Embraer faz aniversário, mas não divide o bolo

Herbert Claros é vice-presidente do Sindicato dos Metalúrgicos de São José dos Campos

Todos os dias, 12 mil trabalhadores saem de suas casas rumo à Embraer. Ali, permanecem nove horas para construir os aviões que são motivo de orgulho para todo país. A montagem das aeronaves depende de especial atenção de cada trabalhador. Tudo tem de ser perfeito.

Mas, essas pessoas que constroem aviões são vistas com descaso pela própria Embraer. Apesar dos belos discursos da empresa, a prática é bem diferente.

No último final de semana, a Embraer completou 48 anos de fundação. Essa história pode ser contada dos mais diversos pontos de vista, mas aqui vou falar a partir do que presencio diariamente dentro da fábrica.

Desde sua privatização, a Embraer adota uma política de desvalorização dos trabalhadores. Conheço inúmeros funcionários que estão há décadas na fábrica e, mesmo assim, têm grande dificuldade em bancar as despesas da casa, pagar a escola dos filhos e conseguir comprar aquela desejada passagem aérea para passear com a família nas férias.

Os metalúrgicos acabam de entrar em Campanha Salarial. Será mais uma dura batalha para arrancar da Embraer aumento real, que não é pago desde 2014.
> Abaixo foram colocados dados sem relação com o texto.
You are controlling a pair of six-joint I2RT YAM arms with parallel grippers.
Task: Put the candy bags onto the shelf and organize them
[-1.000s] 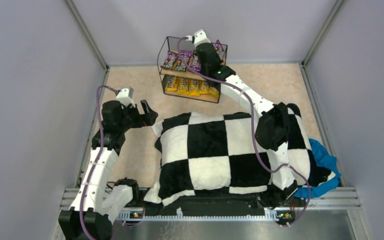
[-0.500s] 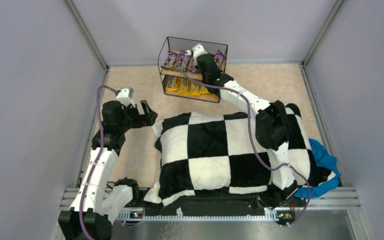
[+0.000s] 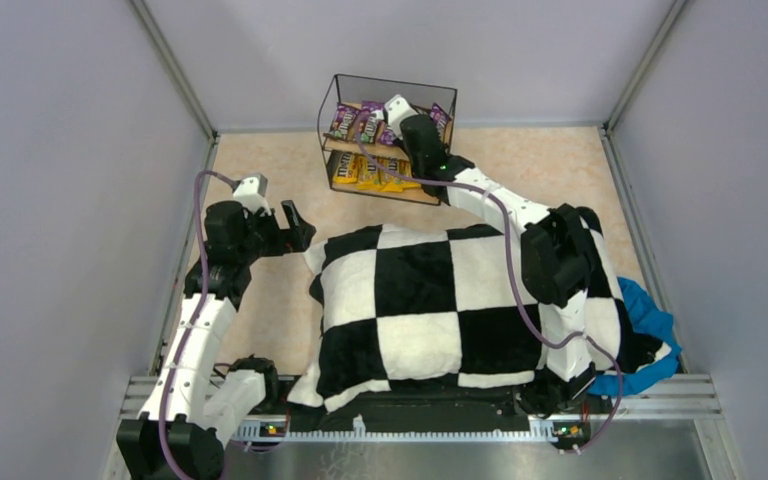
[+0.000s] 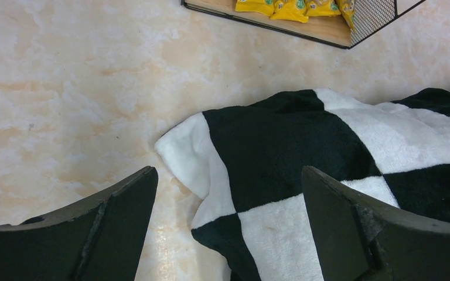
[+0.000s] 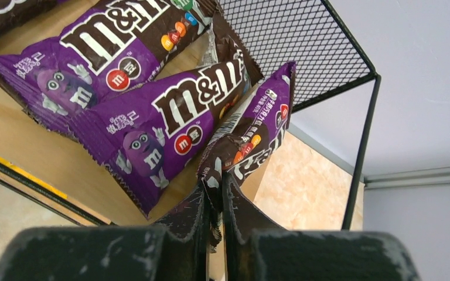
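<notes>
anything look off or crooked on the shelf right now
Yes: one purple bag stands on its edge at the mesh end of the shelf, on the upper board, pinched by the right gripper, while the bags beside it lie flat. The yellow bags below look tidy.

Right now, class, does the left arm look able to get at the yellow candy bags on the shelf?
Probably yes: the left claw is open and empty, and only table lies between it and the yellow candy bags.
</notes>
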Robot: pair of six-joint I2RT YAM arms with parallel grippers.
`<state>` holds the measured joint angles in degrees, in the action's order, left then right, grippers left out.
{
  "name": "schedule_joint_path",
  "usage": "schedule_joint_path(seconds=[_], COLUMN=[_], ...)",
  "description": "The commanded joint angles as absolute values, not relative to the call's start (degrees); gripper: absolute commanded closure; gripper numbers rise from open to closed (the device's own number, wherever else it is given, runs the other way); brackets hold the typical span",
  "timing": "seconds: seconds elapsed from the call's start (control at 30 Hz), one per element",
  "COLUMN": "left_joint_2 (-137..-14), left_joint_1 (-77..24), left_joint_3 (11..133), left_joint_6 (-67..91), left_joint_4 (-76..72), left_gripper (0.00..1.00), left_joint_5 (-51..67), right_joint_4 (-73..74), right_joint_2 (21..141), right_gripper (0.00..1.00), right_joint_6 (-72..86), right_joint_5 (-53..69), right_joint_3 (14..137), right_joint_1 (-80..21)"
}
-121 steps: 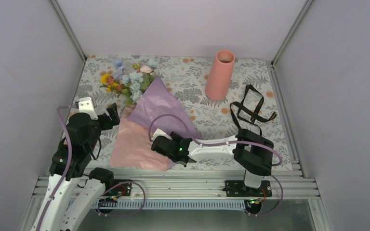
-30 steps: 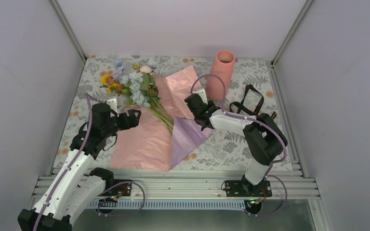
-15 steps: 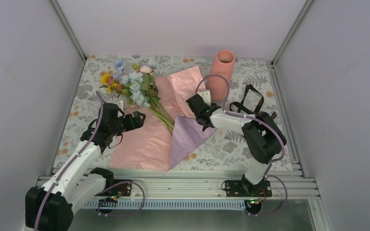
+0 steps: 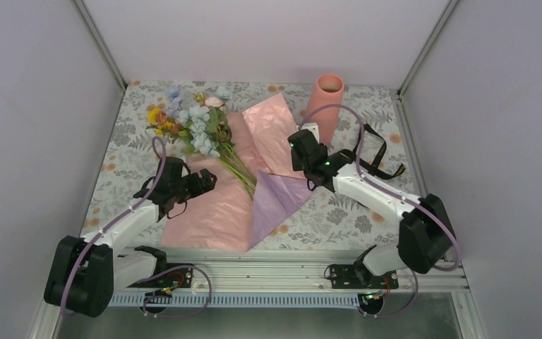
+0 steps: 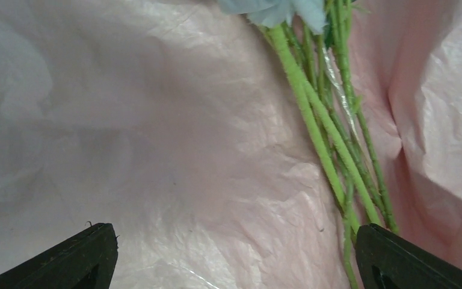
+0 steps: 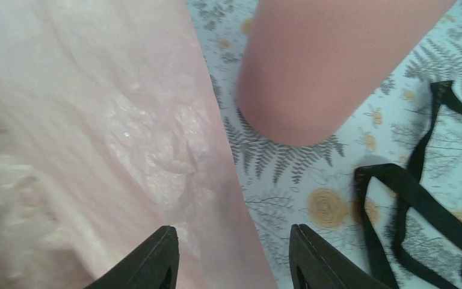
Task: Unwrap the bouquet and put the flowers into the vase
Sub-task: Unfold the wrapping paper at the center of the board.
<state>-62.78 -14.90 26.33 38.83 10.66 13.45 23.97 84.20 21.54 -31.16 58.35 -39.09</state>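
Vase [image 4: 324,106] is standing upright at the far right of the tablecloth [image 4: 123,152], mouth facing up. I can't tell what it's holding. It's a smooth, matte salmon cylinder with plain walls.

Flowers [image 4: 192,116] are lying outside it, on the opened paper [image 4: 208,212], well to the left of the vase. The heads are fanning out far-left in pale blue, yellow, orange and pink. Thin green stems [image 4: 238,169] are bunching together and running down-right across the sheet.

The paper is lying mostly flat: thin, crinkled, slightly glossy pink. One corner is folding over near the middle and showing a lilac side [image 4: 279,198]. Another flap is reaching up toward the vase base.

Left gripper [image 4: 210,181] is hovering low over the pink sheet with its jaws spread wide, gripping nothing. In its wrist view the stems are passing just beside one finger [image 5: 397,259].

Right gripper [image 4: 298,140] is sitting over the paper's right edge, near the vase base. Its jaws are standing partly apart with nothing clamped, and the sheet edge is running under the gap.

Black webbing strap [image 4: 370,152] is lying looped on the cloth, right of the vase.
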Motion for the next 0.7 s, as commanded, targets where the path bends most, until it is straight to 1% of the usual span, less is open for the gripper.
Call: schedule_joint_path(seconds=[0.0, 0.17, 0.43, 0.67], left_joint_2=[-65.2, -71.6, -80.0, -80.3], left_joint_1=[-14.9, -14.8, -13.7, -11.8], left_joint_3=[24.8, 25.2, 25.3, 24.8], left_joint_6=[41.4, 43.7, 46.6, 47.3], left_joint_4=[6.0, 5.4, 3.5, 4.3], left_gripper=[0.0, 0.0, 0.0, 0.0], left_joint_5=[10.2, 7.0, 6.7, 4.5], right_joint_4=[24.9, 22.4, 15.7, 11.7], right_joint_2=[79.2, 74.8, 70.3, 74.4], right_gripper=[0.51, 0.49, 0.49, 0.5], right_joint_6=[21.2, 21.4, 20.9, 20.4], right_joint_5=[-22.2, -14.8, -6.1, -3.8], right_joint_3=[56.3, 54.2, 49.8, 49.4], right_joint_1=[-38.8, -38.9, -39.3, -39.6])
Isto porque a prioridade da direção da empresa é garantir o lucro dos acionistas e transferir a produção para fora do Brasil. Os salários e o emprego dos trabalhadores também estão sendo comprometidos em razão da multa que a empresa tem de pagar depois de ter se envolvido em corrupção.

Em sua festa de aniversário, que a Embraer atenda as reivindicações dos trabalhadores, garantindo melhores salários. Isto não é presente: é direito.